Last year, with threats of the wrecking ball, one passionate local launched a campaign to try and save the rotting hospital.

Jim McIlroy said: “I am asking for the support of Paisley residents to send a clear message that we want the wilful neglect of this listed building to stop. “Further inaction is not acceptable and we are battling to have this historic property secured, re-sold and redeveloped. This historically important listed building has deliberately been left to rot and it’s now in a dangerous state.

Many of the hospitals original fittings and furniture have remained in place (Image: YouTube - Urbandoned)
Many of the hospitals original fittings and furniture have remained in place (Image: YouTube – Urbandoned)

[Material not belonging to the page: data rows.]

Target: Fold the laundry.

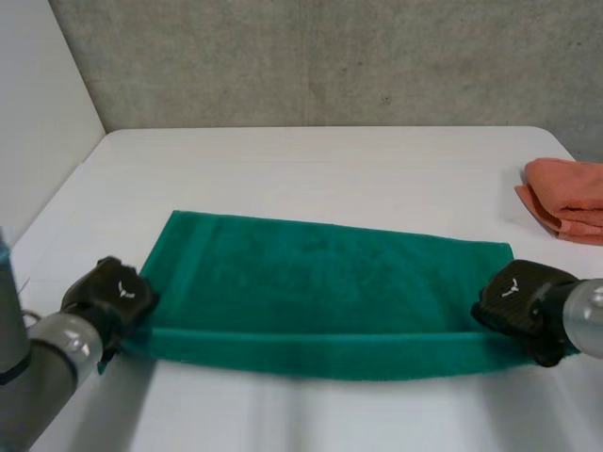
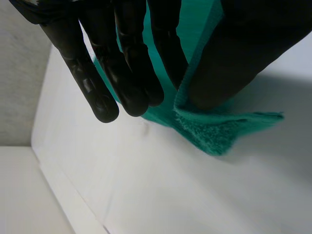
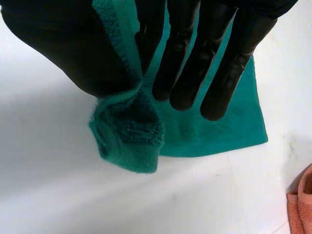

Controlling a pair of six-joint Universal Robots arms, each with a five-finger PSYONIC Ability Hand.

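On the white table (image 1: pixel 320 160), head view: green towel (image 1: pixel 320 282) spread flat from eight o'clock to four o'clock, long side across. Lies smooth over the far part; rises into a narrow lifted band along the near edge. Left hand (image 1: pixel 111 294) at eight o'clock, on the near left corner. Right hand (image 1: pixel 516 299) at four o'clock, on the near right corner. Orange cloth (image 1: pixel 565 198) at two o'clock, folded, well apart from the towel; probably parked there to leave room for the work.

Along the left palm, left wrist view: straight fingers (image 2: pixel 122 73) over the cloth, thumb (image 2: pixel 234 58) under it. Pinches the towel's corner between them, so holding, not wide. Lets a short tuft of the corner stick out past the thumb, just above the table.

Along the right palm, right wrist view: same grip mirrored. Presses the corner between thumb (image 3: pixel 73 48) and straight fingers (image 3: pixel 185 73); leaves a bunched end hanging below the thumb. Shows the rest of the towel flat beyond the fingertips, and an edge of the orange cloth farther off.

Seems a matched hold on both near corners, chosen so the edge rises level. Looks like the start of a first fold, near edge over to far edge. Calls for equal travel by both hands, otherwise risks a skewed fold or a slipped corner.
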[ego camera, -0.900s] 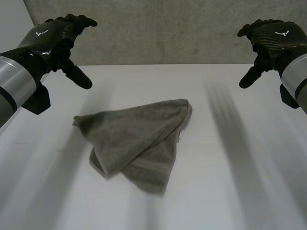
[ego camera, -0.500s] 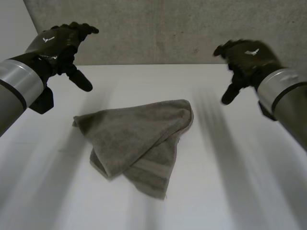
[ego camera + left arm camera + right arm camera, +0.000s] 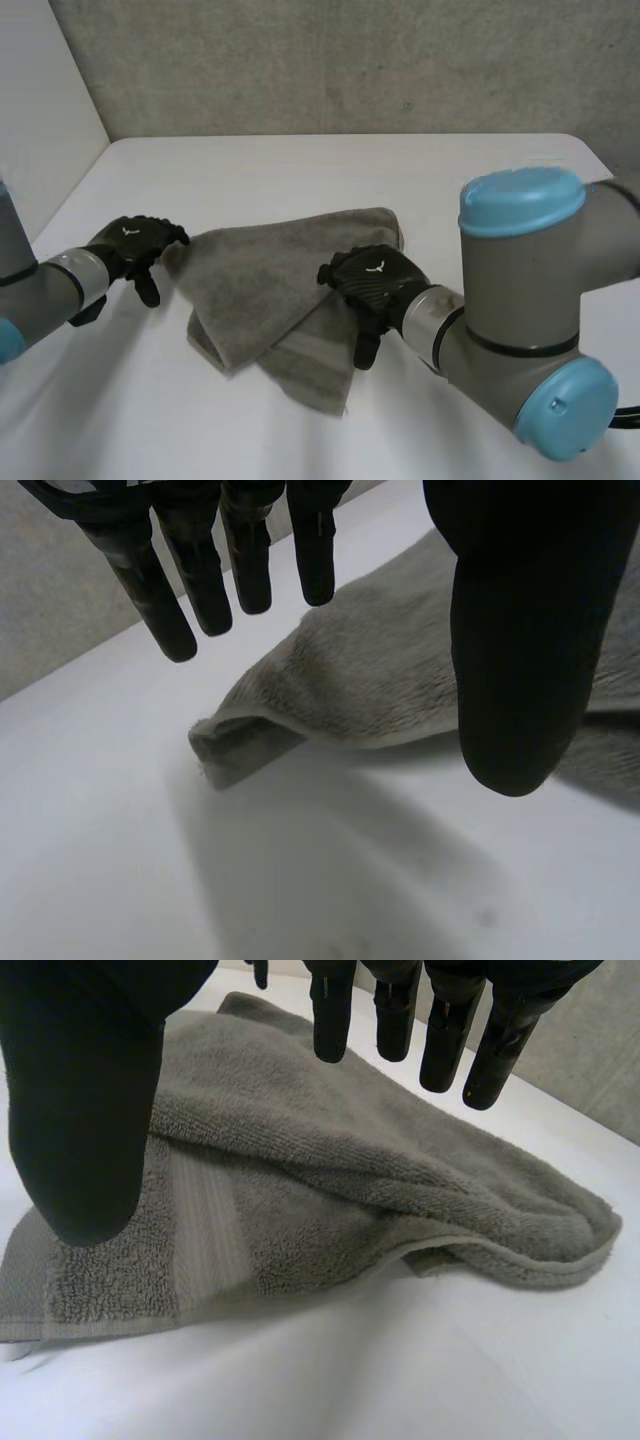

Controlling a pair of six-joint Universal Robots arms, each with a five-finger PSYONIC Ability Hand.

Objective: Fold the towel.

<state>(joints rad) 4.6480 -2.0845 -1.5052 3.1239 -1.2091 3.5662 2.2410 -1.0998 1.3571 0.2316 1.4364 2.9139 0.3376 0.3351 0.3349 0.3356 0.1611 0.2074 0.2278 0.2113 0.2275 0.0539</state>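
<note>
Towel (image 3: 290, 290) lies rumpled on the table (image 3: 300, 165). My left hand (image 3: 135, 245), fingers straight and apart, is just left of its left corner; my right hand (image 3: 375, 280), fingers spread too, hovers over its near right edge.

Towel (image 3: 258, 282) edge beneath right robot hand (image 3: 376, 279) — seemingly hidden.
</note>
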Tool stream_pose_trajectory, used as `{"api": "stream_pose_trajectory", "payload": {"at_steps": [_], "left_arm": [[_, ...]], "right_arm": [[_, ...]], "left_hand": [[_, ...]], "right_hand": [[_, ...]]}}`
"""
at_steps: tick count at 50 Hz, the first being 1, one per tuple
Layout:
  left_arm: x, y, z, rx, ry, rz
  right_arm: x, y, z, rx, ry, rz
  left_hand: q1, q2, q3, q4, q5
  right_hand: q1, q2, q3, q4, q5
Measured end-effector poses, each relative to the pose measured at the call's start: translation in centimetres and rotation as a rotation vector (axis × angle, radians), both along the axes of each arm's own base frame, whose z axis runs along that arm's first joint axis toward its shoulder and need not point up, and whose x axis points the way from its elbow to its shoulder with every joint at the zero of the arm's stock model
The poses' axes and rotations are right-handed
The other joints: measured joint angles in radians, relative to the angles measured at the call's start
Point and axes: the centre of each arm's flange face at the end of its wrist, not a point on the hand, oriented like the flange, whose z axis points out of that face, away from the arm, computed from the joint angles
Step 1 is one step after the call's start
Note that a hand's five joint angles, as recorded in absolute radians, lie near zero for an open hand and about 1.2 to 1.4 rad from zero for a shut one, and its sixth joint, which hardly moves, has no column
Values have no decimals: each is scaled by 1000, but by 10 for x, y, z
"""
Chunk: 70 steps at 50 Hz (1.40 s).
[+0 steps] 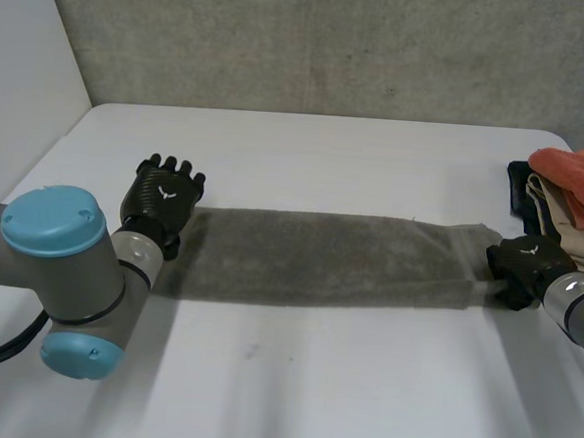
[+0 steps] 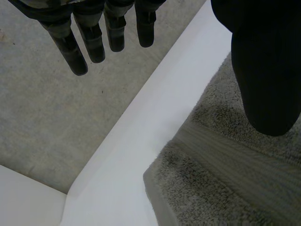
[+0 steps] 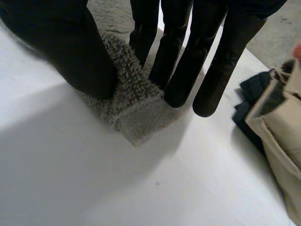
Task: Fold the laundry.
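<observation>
White table under grey towel, grey concrete beyond

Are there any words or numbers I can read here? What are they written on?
No words or numbers can be read anywhere.
On the back of the black left hand: a small white mark, not letters.
On the black right hand: the same mark.
The long grey terry towel, the white table and the pile of orange, beige and dark cloths: no label shows.
</observation>
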Motion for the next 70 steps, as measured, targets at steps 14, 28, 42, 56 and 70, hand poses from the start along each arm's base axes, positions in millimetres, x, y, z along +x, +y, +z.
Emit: {"api": "stream_pose_trajectory", "payload": {"at_steps": [14,28,42,56,70], "left_arm": [[7,5,21,-39,18,12],[32,5,52,-95,63,61],[43,8,57,-61,164,84],[1,34,57,-55,177,-57],[-80,96,21,53,177,-324]], "right_arm": [[-83,-16,28,-131,261,-212],[40,16,110,-538,220,188],[228,164,48,-539,-11,903],[203,136,38,-354,-78,596],[113,111,22,-77,-143,215]], "left_hand": [[0,0,0,0,0],[0,0,0,0,0],[0,0,0,0,0],[0,0,0,0,0],[0,0,0,0,0]], "right_hand": [[6,26,47,51,34],[16,26,47,53,47],[16,26,52,53,47],[-756,-918,-930,-908,-874],[-754,-914,-923,-905,-874]]}}
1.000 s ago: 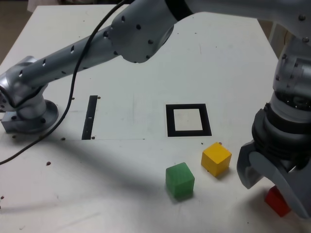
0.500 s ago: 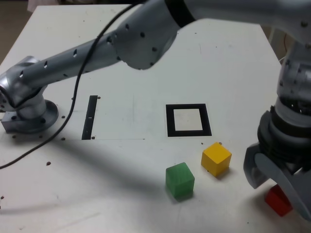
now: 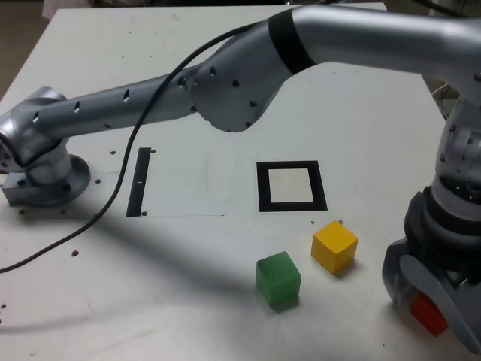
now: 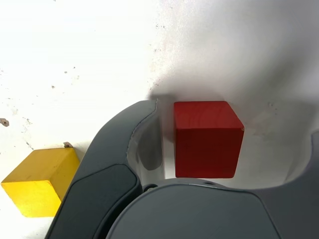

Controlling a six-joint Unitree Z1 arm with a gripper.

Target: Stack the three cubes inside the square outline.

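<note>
Hand (image 3: 428, 289), jaws open, straddled the red cube (image 4: 207, 142), partly hidden in the exterior view, near the tabletop's (image 3: 203, 301) edge. Yellow cube (image 3: 334, 247), green cube (image 3: 278, 279): outside the square outline (image 3: 291, 207). Contact with red: indeterminable.

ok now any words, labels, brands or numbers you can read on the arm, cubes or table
None that can be read.
The arm shows plain bands and dark dots, no lettering.
The red cube, yellow cube and green cube are bare.
The table has only a black square outline and a black strip.
</note>
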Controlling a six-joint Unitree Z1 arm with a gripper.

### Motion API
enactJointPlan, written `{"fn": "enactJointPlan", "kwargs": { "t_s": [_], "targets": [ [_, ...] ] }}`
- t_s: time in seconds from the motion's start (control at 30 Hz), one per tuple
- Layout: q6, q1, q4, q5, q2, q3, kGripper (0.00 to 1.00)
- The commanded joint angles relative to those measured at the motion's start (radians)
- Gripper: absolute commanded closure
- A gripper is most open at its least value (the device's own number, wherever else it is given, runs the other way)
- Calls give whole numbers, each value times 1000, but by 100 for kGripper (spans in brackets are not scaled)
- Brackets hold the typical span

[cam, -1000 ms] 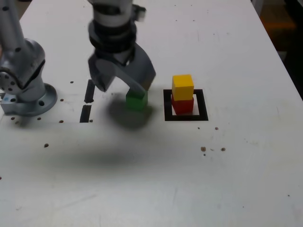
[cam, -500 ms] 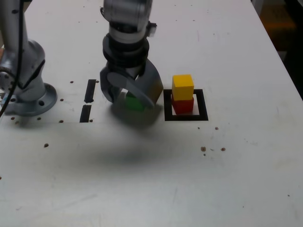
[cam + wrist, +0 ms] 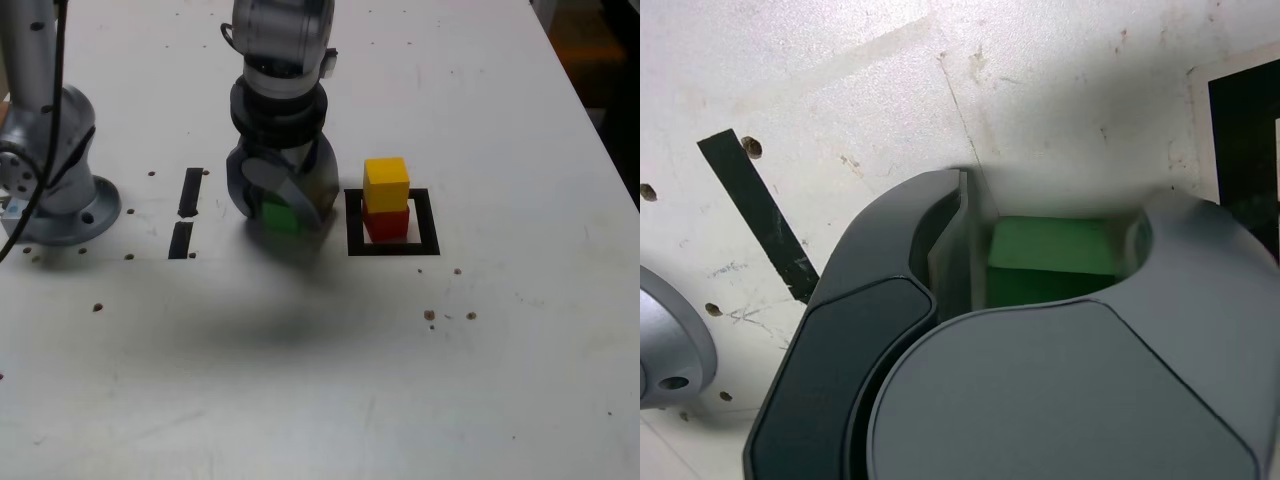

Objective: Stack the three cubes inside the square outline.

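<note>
Green matte cube [image 3: 281, 215] sits clamped between closed grey gripper [image 3: 282, 210] jaws on the table. Next: lift and centre over yellow cube [image 3: 386, 184] atop red cube [image 3: 387, 222].

Bright, even overhead light — soft shadows; wrist view slightly blurred.

This looks like a robotics lab or test bench rather than a home. A white desk [image 3: 500, 380] serves as the work surface, scuffed and scratched, dotted with small drilled holes and brown specks. The grey metal base [image 3: 55, 200] of a robot arm is bolted straight onto it. Black tape marks the surface: two short strips [image 3: 185, 215] and a square outline [image 3: 392, 248], like a set-up for repeated trials with small coloured cubes [image 3: 386, 198].
</note>
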Motion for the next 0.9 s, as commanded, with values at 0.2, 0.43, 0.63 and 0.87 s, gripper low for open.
{"fn": "enactJointPlan", "kwargs": {
  "t_s": [0.2, 0.43, 0.63, 0.87],
  "targets": [
    [-17, 3, 63, -6, -28, -43, 83],
    [-43, 2, 420, -19, -106, -284, 83],
    [-183, 1, 674, -30, -72, -662, 83],
    [-273, 1, 718, -23, 24, -859, 83]
  ]
}}
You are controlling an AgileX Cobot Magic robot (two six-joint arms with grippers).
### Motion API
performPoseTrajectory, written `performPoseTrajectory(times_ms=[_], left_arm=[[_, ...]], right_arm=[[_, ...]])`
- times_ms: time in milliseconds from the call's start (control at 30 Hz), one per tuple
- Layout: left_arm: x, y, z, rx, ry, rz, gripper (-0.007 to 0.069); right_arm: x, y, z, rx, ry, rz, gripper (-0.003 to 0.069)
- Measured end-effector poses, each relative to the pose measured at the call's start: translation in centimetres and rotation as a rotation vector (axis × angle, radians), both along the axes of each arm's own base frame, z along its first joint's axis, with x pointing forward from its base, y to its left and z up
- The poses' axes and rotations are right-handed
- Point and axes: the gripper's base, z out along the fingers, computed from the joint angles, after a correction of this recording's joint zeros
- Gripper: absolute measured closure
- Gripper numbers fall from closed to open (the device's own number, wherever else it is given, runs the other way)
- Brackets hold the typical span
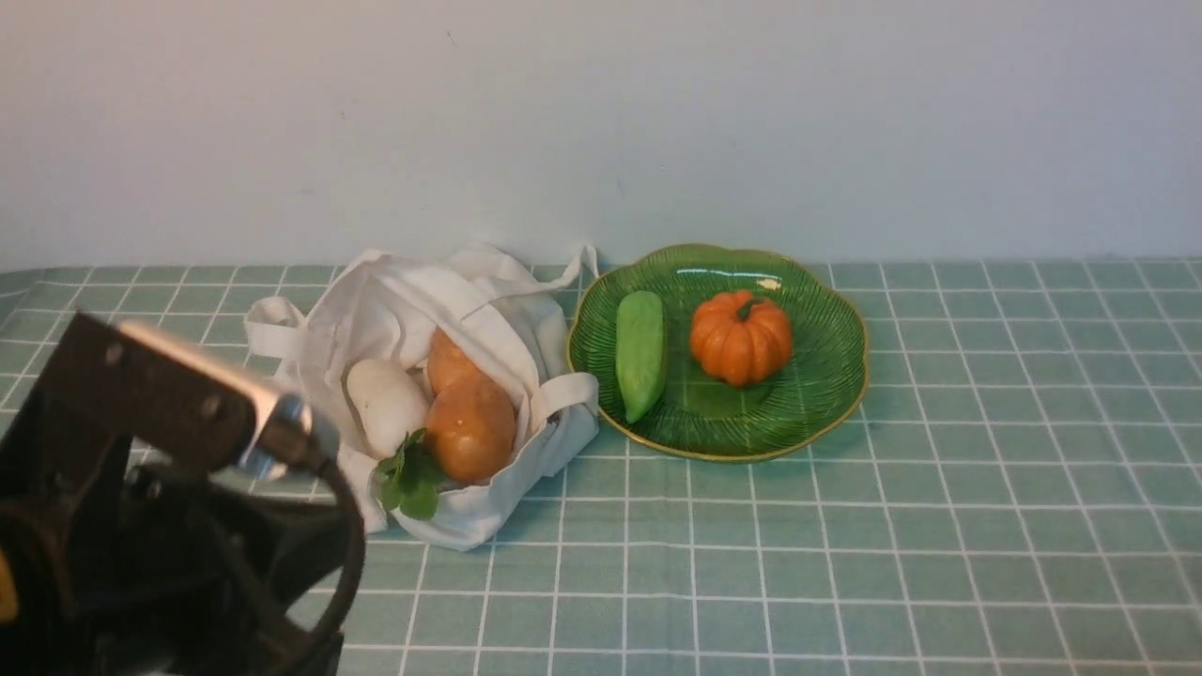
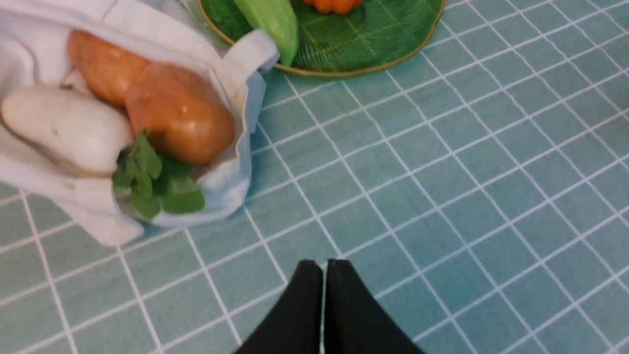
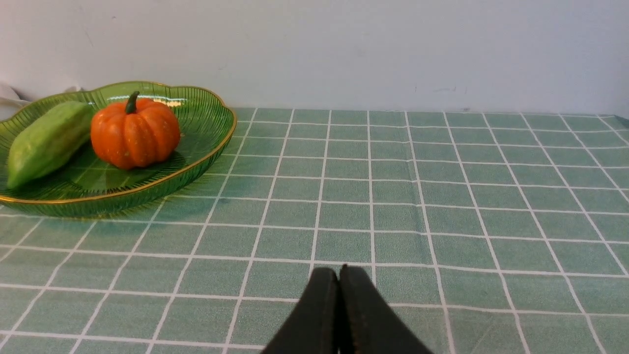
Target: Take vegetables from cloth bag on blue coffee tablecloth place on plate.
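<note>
Vegetables: two plated, three left in bag

Teal grid tablecloth (image 1: 939, 526) carries one dark green scalloped plate (image 1: 817, 310), right, with one pale green cucumber (image 1: 641, 352) and one orange pumpkin (image 1: 741, 336). One off-white cloth bag (image 1: 394, 291), left, holds two orange-brown potatoes (image 1: 470, 427) and one white radish (image 1: 385, 404). Black left gripper (image 2: 324, 268) and right gripper (image 3: 339, 273) have jaws pressed together, empty. Next, the left must spread and reach in.

Teal cloth (image 1: 845, 563) with white grid, off-white bag (image 1: 394, 300), dark green ribbed plate (image 1: 817, 310) with gold rim, pale green cucumber (image 1: 641, 352), orange pumpkin (image 1: 741, 336), white radish (image 1: 385, 404), orange-brown potatoes (image 1: 471, 427).
</note>
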Motion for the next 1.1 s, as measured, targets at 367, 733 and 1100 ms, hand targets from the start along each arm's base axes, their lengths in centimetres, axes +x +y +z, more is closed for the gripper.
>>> performPoseTrajectory(times_ms=[367, 733, 1100], left_arm=[[-1.5, 0.7, -2.8, 0.049, 0.096, -0.017, 0.0629], [-3.2, 2.8, -4.2, 0.044, -0.144, 0.04, 0.0629], [-6.6, 7.0, -10.3, 0.042, -0.426, 0.396, 0.0629]], right_arm=[[0.0, 0.0, 0.0, 0.0, 0.0, 0.0, 0.0676], [0.0, 0.0, 0.0, 0.0, 0.0, 0.0, 0.0676], [0.0, 0.0, 0.0, 0.0, 0.0, 0.0, 0.0676]])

“It’s been ignored for too long and that’s encouraged anti-social and criminal behaviour It’s important for the people who live around it that something is done and it’s important for the town that our listed buildings are saved, restored and redeveloped.”

A spokesman for Renfrewshire Council responded: “It is unfortunate that the Royal Alexandra Infirmary building has been allowed to deteriorate to the extent it has, and we share the frustration of the local community. As it is a privately-owned building, the council has very little scope to intervene, beyond making sure the building is safe.

The crumbling building saw a blaze in March (Image: YouTube - Urbandoned)
The crumbling building saw a blaze in March (Image: YouTube – Urbandoned)

“We have been in contact with the owner over the years and understand his aim is to sell.”

As it stands, the structure remains on the Buildings at Risk list – and no updates have been given on its purchase.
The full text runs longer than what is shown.